The line holding "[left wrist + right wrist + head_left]" is the last one to output; start at the first line of the data, keep every line in between exactly, and leave out pictures.

··· Data shown ···

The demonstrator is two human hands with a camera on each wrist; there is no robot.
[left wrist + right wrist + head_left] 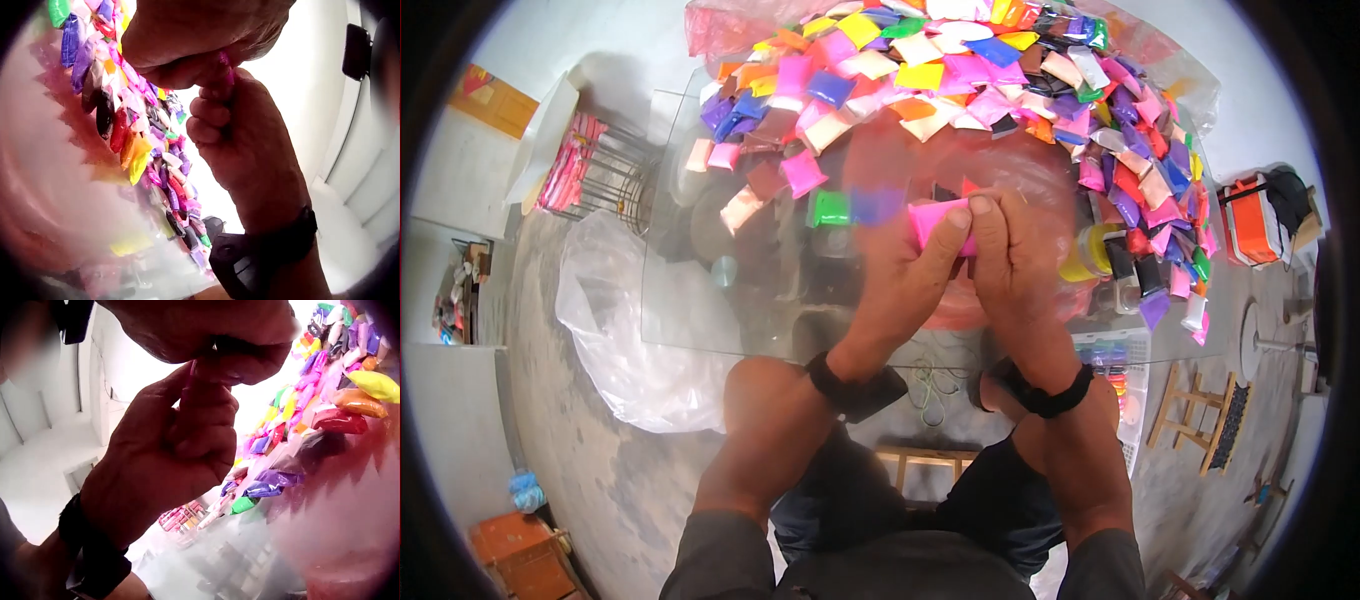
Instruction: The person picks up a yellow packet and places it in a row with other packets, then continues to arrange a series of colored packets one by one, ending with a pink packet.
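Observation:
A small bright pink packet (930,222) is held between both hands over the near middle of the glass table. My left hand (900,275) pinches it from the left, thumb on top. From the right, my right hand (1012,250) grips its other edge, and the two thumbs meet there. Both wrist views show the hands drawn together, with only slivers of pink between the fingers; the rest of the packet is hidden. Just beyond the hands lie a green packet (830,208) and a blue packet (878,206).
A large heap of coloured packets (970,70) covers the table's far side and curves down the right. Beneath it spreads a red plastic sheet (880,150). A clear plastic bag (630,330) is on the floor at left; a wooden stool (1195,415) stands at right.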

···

Reply to the exercise »
The demonstrator is two human hands with a camera on each wrist; there is no robot.
[left wrist + right wrist + head_left] 

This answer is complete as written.